After much moping about the house, I'm finally back in my math groove! Except....now my LaTeX image generator isn't working anymore!!! T_T. Luckily this one doesn't require much latex, so I'll just type it out:
A function f is defined by f(z) = (4+i)z^2 + az + y, where a and y are complex numbers. Given that f(1) and f(i) are both real, what is the minimum value of |a| + |y|?
They also mentioned something about how i^2 = -1. If you didn't know that then I would recommend you close out the browser and go open a middle school math textbook.
So how should we start? I'll tell you something I've noticed. The AMC problems are meant to look intimidating.
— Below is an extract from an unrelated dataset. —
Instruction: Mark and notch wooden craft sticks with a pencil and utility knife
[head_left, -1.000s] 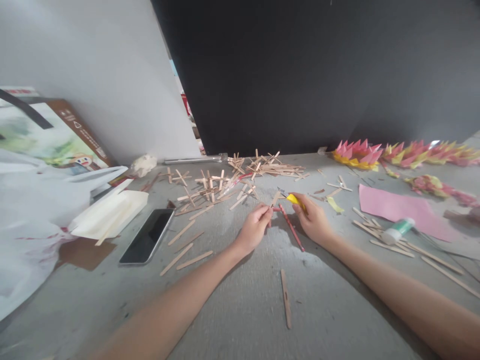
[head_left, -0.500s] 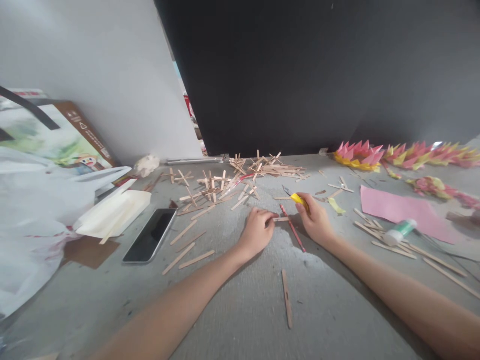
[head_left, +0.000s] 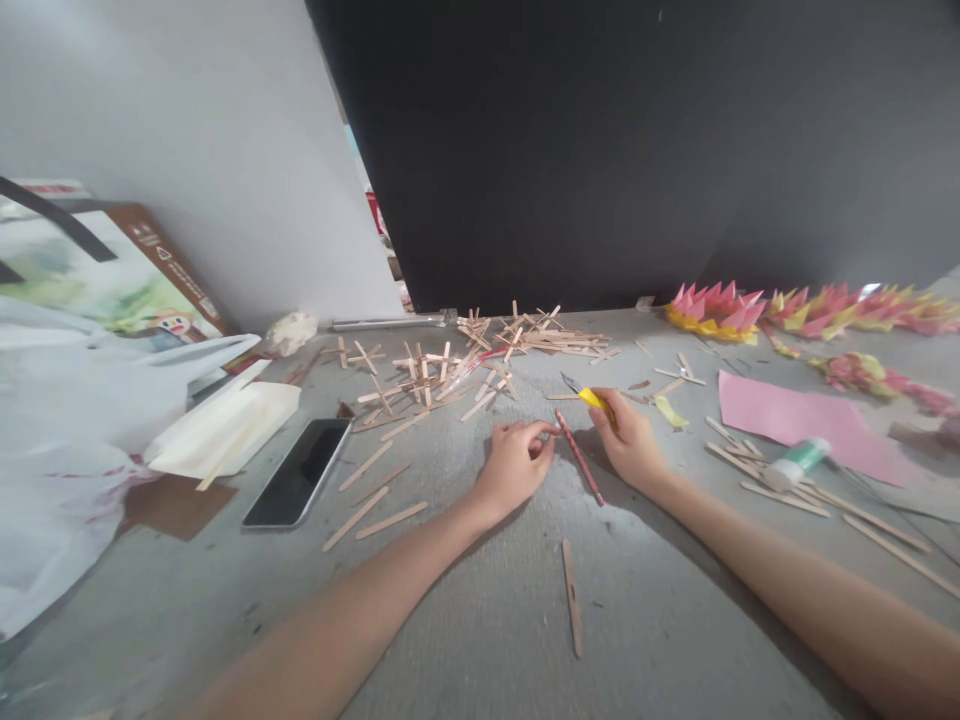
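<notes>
My left hand [head_left: 516, 462] rests on the grey table [head_left: 480, 620] with its fingers curled in a pinch; a short wooden stick piece seems to be between thumb and fingertips, too small to be sure. My right hand [head_left: 630, 440] is closed on a yellow utility knife [head_left: 592, 397] whose blade points up and left. A red pencil [head_left: 579, 456] lies slanted between the two hands. A single wooden stick [head_left: 572, 598] lies nearer to me.
A heap of wooden sticks and glued crosses [head_left: 465, 362] lies at the back. A black phone [head_left: 298, 471] and a white bag [head_left: 90, 420] are left. Pink paper [head_left: 802, 417], a glue bottle [head_left: 796, 462] and pink-yellow folded paper flowers [head_left: 795, 305] are right.
The left hand first held a small stick piece up near the pencil, pressed it flat on the table, and now has it lifted in curled fingers. The right hand hardly moved.
</notes>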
They really aren't that bad. So we are given that certain values have no imaginary component. This is a clue to split a and y into real and imaginary components:
a := a + bi
y := y + zi
I used := because I mean that we're completely redefining them now.
So lets look at f(1) and f(i):
f(1) = 4 + i + a + bi + y + zi
From this we can conclude that b + z = -1, as we need all the i terms to go away
f(i) = -4 - i + ai - b + yi - z
Again, we conclude that a + y = 1
This is where most people would get stuck. How can we possible find the minimum value of |a| + |y| given this information? Here, I turned to a geometric interpretation using vectors. In AP Physics we've been doing vector component stuff. If you interpret a and y as the x components and b and y and z as the y components, then we get a picture like this:
I thought that would be too big but now it looks too small.
Well anyway, the point is that if we look at the complex numbers as vectors, their x and y components both add up to 1. Well, technically one of them adds up to -1, but it doesn't matter. So the absolute value of each will be the length of each vector added together. However, since we know how their components add up, we know that if we add the vectors together using that silly head to tail method, they go to the point (-1,1). What's the shortest path from 1 point to another? A straight line. The distance from the origin to (-1,1) is the square root of 2. Problem solved!